The era closed on a sad note with the death of Ben Jones on June 13. Jones' accomplishments in his 20 years at Calumet had been close to miraculous. He would be greatly missed.

Ben Allyn Jones: 1883-1961

Ben Allyn Jones was born in 1883 in Parnell, Missouri. His father, the town's founder and owner of the Parnell Bank, had visions of his son someday replacing him as the bank's president. Ben Jones had other ideas and soon embarked upon his dream to be a race horse trainer. His early experience came in the rough bush circuit throughout the Midwest and West, with his first victory at a recognized track record in 1909 in Oklahoma City. In 1932, he was hired by Herbert M. Woolf as trainer for Woolford Farm and, in 1938, won his first Kentucky Derby with Lawrin.

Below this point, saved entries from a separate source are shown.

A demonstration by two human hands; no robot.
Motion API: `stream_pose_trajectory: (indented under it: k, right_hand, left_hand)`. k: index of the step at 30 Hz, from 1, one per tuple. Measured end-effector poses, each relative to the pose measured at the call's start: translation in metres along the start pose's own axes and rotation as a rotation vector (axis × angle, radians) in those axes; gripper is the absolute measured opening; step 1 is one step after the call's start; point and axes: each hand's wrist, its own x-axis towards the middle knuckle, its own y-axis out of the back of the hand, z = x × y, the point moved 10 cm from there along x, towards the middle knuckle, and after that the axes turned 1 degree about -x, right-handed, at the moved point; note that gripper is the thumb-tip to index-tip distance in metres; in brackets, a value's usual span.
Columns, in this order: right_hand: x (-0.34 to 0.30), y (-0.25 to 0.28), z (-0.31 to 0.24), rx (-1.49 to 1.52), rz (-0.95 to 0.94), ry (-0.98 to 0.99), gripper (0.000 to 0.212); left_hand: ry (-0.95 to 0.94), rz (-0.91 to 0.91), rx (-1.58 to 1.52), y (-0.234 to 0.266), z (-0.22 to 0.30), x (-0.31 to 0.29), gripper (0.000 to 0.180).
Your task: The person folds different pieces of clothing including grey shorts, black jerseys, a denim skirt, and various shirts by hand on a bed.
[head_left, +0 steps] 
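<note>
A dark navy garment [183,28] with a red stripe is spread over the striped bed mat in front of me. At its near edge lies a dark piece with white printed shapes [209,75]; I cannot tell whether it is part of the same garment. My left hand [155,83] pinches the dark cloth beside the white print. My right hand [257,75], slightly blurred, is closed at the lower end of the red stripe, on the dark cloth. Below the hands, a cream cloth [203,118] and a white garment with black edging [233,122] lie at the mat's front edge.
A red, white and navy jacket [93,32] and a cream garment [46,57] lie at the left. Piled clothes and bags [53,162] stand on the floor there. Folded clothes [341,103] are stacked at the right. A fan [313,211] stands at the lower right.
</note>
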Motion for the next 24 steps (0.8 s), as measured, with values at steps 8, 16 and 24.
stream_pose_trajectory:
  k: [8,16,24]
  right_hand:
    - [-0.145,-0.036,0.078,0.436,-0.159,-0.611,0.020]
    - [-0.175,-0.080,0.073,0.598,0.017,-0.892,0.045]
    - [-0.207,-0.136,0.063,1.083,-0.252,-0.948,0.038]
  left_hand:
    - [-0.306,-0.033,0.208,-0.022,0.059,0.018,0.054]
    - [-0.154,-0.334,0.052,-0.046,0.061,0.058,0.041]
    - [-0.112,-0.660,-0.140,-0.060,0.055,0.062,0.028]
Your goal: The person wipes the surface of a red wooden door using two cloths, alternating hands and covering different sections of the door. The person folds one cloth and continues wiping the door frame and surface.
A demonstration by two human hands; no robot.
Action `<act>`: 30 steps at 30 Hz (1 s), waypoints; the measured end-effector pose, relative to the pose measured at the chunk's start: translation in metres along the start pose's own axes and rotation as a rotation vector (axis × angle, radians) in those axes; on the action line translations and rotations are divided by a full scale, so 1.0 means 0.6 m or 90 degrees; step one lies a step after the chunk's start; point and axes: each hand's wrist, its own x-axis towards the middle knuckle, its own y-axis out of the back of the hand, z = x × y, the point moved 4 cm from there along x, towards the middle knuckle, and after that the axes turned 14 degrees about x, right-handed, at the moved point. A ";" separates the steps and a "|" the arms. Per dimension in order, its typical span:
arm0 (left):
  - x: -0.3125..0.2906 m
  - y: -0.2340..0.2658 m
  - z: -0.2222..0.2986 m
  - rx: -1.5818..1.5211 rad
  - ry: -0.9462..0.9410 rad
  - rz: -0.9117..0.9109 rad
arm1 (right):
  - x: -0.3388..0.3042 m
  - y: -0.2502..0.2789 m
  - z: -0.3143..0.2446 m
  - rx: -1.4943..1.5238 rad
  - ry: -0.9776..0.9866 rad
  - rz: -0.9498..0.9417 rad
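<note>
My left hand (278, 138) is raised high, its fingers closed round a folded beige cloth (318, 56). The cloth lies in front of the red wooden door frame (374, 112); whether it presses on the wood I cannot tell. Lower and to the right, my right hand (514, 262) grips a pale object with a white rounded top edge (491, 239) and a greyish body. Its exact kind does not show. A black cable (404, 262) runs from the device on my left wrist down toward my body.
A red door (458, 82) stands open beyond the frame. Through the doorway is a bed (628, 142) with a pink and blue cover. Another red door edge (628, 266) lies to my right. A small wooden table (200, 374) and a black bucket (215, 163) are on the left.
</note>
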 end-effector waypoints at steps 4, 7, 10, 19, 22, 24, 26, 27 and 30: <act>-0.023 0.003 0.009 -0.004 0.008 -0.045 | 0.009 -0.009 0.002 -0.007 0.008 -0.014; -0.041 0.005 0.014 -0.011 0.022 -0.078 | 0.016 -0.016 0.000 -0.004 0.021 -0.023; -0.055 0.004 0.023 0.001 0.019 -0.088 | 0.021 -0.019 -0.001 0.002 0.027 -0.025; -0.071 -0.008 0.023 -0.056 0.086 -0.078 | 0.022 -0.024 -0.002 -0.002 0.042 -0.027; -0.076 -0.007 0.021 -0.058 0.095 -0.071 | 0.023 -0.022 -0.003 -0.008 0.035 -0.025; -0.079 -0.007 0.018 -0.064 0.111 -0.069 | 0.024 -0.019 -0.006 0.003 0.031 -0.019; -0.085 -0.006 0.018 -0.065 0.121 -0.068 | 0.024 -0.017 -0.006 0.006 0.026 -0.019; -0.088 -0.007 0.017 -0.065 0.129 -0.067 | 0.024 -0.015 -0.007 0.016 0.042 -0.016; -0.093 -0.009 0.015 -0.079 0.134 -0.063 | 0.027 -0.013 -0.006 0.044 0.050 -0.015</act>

In 1939, Warren Wright Sr. made one of his most astute moves when he hired Jones to take over the Calumet stable. During the next 21 years, Ben Jones established himself as one of the greatest trainers of all time. He trained 5 Kentucky Derby winners for Calumet (Whirlaway, Pensive, Citation, Ponder, and Hill Gail) and 2 Triple Crown winners (Whirlaway and Citation).

Four of his horses (Whirlaway, Twlight Tear, Armed, and Citation) received Horse of the Year honors. During Jones' tenure at Calumet, the stable led the nation in earnings a record 11 times.

In 1947, he assumed the title of General Manager of the Racing Stable but continued, with his son H.A. "Jimmy" Jones, to train until his retirement in 1960. Ben Jones was elected to the National Museum of Racing Hall of Fame in 1958. He died on June 13, 1961, at age 78.

Horace Allyn "Jimmy" Jones: 1906-

There is an old racetrack saying that champions beget champions. This was certainly proven true in the case of Horace Allyn "Jimmy" Jones.

The son of Hall of Fame trainer Ben Jones, Jimmy joined his father as an assistant trainer at Calumet in the early 1940's. In 1947, his father assumed the title of Racing Stable General Manager and named Jimmy as Calumet's trainer.

Together with his father, Jimmy Jones was trainer of Triple Crown winner and racing's first millionaire, Citation. Jones also trained Kentucky Derby winners Iron Liege and Tim Tam. In all, he saddled 30 winners in races worth more than $100,000. Other notable stakes winners which were trained or co-trained by H.A. Jones include: Armed, Barbizon, Bewitch, Coaltown, and Two Lea.

Jones retired from Calumet in 1964 to become Director of Racing at Monmouth Park. He was elected to the National Museum of Racing Hall of Fame in 1959.